The Minister has mentioned the forthcoming data protection regulations, but there is currently no requirement for a private company to report a data breach, although it is recommended. What will the Government do, between now and the introduction of the data protection regulations, to ensure that companies make people aware when their data is stolen?
The new data protection rules will come into force on 25 May 2018, and it is important that we get the Bill through before then. The premise of the hon. Lady’s question is not quite right. It is already an aggravating factor if a breach is not reported promptly.
Market disrupters that not only rely on data but are driven by data will increasingly play an important part in the UK economy.

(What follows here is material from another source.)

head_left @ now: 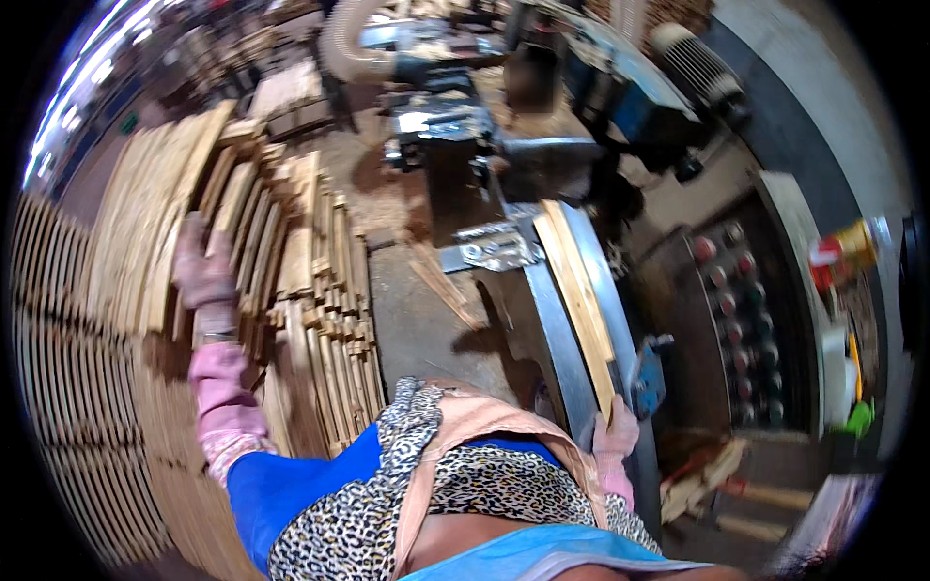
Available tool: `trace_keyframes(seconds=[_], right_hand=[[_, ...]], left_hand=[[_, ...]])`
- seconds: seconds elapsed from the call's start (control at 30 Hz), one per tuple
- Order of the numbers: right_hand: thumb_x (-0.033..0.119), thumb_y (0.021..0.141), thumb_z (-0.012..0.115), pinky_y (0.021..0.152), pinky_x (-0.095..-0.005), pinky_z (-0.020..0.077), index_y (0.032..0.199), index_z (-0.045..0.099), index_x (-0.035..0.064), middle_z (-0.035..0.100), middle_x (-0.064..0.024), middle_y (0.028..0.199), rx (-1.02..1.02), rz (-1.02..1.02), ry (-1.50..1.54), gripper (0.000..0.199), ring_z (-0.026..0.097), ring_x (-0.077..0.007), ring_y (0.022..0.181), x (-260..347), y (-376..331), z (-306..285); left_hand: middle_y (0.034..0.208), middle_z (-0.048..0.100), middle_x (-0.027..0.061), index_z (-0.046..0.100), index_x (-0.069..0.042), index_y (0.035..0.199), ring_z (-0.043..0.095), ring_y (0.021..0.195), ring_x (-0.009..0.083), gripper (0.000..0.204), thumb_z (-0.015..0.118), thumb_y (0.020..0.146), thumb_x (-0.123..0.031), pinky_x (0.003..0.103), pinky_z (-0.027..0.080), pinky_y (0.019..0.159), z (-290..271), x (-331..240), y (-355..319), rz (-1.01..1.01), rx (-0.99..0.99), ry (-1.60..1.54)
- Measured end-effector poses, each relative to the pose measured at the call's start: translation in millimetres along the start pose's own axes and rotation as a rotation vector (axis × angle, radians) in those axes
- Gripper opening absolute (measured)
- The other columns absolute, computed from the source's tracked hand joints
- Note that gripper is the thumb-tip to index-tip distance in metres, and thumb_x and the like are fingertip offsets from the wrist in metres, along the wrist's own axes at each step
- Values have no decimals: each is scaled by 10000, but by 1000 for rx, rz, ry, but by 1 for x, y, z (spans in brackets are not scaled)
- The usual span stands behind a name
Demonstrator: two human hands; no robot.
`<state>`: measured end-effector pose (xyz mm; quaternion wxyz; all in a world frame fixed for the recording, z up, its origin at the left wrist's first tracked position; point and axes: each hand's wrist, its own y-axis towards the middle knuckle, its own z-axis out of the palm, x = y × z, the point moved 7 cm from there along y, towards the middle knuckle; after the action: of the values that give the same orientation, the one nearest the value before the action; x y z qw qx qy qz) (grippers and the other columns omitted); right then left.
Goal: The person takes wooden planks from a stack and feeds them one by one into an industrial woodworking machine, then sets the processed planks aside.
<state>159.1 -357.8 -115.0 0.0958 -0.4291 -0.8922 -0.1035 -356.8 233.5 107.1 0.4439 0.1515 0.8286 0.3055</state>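
My left hand (205,278) lies on a stack of pale wooden boards (160,213) at the left, fingers stretched out and thumb apart, touching the boards near the stack's right side. At the right, my right hand (614,438) is closed around the near end of a wooden strip (579,290). This strip lies lengthwise on the narrow metal bed (552,320) of a machine, with what looks like a second strip close alongside it. Part of my right hand's grip is hidden by the wood.
Shorter wooden pieces (315,252) are piled right of the boards. A metal clamp-like block (489,247) sits by the bed. A button panel (741,320) stands at the right, a motor (697,68) beyond. A ribbed hose (349,44) hangs at the back. Loose offcuts (441,283) lie on the floor.
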Motion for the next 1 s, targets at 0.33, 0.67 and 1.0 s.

What steps is the Department taking to ensure the confidence of the British public in such data-driven market disrupters?
The single best thing anybody in this House can do to try to improve our ability to respond to this sort of issue is to vote for the Data Protection Bill when it comes before this House.
I thank the Minister for his response. How will he enable big businesses to grasp their responsibility for private, detailed, confidential and significant personal data? They need to protect it as though it is their very own, and it is clear that at the moment they simply do not do that.
There is a lot of sense in what the hon. Gentleman says, and I hope that the action we are taking is everything we can do to keep people’s data safe in response to this incident. More broadly, strengthening the rules will help give people more control over their data and help to punish those who do not have high data protection standards.